Work required
The lines to repeat are those below from the one containing "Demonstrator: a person" down to the one containing "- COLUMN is", both included; reproduce them exactly and nothing else.

Raw data
┌──

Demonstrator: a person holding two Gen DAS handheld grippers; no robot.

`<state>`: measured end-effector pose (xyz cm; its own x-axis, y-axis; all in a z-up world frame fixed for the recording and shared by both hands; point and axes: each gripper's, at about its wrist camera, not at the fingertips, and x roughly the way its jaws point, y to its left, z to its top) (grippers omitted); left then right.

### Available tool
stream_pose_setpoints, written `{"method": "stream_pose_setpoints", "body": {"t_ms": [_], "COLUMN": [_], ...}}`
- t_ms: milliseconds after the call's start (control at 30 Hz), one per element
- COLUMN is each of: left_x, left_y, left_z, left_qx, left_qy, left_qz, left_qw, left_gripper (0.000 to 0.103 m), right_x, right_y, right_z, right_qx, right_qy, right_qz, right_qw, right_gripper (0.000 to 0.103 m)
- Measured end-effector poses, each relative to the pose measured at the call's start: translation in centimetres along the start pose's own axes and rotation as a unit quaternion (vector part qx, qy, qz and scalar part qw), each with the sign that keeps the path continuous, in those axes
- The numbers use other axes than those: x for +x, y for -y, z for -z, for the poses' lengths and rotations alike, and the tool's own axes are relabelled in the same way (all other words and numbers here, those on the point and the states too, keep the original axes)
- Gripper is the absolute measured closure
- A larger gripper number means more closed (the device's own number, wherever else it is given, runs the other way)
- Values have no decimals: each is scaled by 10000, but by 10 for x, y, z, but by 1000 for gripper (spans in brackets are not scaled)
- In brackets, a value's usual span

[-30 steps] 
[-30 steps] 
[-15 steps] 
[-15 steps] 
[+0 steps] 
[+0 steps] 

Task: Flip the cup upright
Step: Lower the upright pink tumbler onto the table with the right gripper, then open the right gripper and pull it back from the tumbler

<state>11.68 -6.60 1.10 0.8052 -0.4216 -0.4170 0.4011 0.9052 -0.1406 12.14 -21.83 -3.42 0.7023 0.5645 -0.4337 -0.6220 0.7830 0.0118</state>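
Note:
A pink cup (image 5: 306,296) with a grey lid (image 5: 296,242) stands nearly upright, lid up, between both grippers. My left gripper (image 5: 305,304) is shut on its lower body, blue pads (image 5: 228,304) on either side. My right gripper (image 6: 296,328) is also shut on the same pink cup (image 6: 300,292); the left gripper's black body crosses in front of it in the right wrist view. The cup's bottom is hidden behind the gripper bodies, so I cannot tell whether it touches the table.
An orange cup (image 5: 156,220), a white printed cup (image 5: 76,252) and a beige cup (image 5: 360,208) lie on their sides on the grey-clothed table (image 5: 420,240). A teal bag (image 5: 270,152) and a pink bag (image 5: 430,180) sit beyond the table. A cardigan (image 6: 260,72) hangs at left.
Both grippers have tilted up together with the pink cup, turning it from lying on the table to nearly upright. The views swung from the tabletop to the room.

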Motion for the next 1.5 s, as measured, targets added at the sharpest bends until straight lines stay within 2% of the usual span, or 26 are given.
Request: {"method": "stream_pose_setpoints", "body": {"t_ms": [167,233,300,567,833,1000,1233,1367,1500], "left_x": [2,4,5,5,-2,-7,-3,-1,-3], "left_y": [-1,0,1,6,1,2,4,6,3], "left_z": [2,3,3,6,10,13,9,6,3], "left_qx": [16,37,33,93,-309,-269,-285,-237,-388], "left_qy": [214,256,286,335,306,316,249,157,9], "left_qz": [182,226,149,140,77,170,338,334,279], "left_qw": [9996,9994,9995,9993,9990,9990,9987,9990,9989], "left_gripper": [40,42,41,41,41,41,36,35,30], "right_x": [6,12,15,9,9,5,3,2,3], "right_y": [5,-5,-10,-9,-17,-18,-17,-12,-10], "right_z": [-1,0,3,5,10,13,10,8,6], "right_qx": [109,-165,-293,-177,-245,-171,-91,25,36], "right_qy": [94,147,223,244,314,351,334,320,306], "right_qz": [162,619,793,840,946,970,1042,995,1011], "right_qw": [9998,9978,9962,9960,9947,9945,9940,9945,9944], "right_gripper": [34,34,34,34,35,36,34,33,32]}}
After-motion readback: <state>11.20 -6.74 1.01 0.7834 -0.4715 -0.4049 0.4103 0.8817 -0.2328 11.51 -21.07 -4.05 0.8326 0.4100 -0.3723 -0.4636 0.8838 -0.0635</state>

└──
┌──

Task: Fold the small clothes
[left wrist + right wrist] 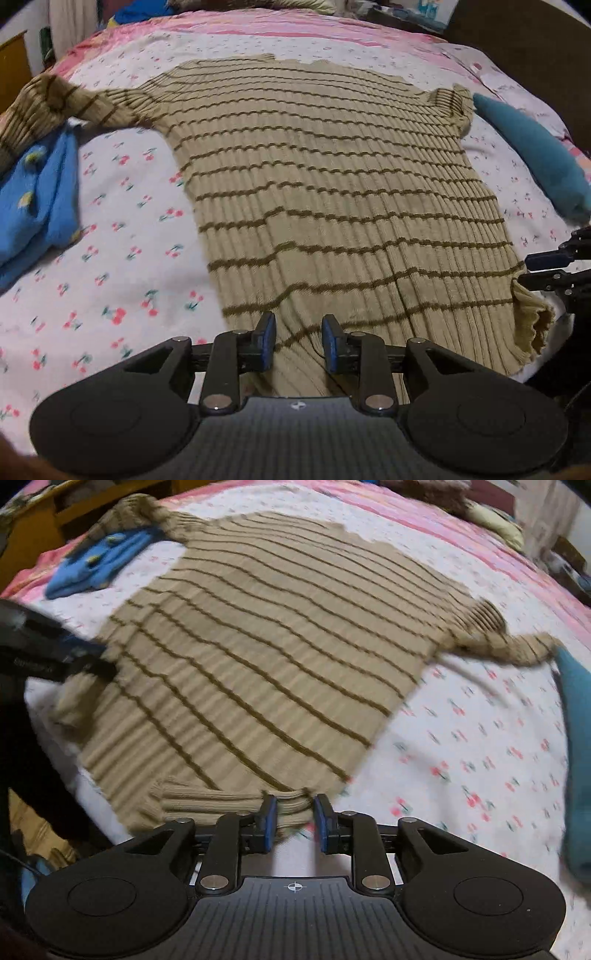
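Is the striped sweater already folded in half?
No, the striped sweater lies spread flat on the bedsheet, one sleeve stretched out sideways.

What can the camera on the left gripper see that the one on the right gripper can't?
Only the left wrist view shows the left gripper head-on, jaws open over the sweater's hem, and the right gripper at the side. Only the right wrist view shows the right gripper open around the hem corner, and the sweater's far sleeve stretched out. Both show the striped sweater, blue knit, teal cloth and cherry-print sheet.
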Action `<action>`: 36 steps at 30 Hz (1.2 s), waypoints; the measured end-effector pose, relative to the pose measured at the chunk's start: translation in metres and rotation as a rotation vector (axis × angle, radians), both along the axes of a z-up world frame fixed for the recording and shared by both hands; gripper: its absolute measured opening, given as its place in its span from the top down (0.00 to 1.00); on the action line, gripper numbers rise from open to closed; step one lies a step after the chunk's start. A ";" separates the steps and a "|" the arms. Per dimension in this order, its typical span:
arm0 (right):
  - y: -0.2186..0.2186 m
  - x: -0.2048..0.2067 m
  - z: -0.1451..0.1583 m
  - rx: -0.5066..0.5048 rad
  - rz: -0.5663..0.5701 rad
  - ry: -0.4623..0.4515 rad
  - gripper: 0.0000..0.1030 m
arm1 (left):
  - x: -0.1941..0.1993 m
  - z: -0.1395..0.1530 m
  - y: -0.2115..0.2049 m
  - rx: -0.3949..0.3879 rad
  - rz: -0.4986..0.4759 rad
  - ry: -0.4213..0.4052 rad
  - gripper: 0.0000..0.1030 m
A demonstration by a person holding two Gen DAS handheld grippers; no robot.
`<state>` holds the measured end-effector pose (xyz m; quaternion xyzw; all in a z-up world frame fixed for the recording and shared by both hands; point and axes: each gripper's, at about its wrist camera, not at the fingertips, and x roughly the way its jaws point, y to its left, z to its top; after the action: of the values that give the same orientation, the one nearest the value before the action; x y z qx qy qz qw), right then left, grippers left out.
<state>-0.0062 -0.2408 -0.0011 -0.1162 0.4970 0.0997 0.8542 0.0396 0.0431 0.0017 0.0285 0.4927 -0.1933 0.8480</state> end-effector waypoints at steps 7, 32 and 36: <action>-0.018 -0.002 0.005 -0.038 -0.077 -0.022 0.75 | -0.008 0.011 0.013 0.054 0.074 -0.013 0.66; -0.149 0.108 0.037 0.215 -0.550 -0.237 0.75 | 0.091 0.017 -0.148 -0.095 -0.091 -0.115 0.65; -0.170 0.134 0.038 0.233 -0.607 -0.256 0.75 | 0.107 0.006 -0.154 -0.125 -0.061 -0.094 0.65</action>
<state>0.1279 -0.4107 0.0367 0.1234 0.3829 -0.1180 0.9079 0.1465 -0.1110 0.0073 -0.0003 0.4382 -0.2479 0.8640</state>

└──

Output
Demonstrator: a person holding two Gen DAS handheld grippers; no robot.

`<state>`: measured end-effector pose (xyz cm; its own x-axis, y-axis; all in a z-up world frame fixed for the recording and shared by both hands; point and axes: each gripper's, at about its wrist camera, not at the fingertips, and x roughly the way its jaws point, y to its left, z to its top) (grippers omitted); left then right.

### Available tool
stream_pose_setpoints, written `{"method": "stream_pose_setpoints", "body": {"t_ms": [_], "COLUMN": [_], ...}}`
- t_ms: milliseconds after the call's start (control at 30 Hz), one per element
- COLUMN is each of: left_x, left_y, left_z, left_qx, left_qy, left_qz, left_qw, left_gripper (0.000 to 0.103 m), right_x, right_y, right_z, right_qx, right_qy, right_qz, right_qw, right_gripper (0.000 to 0.103 m)

This finishes the answer.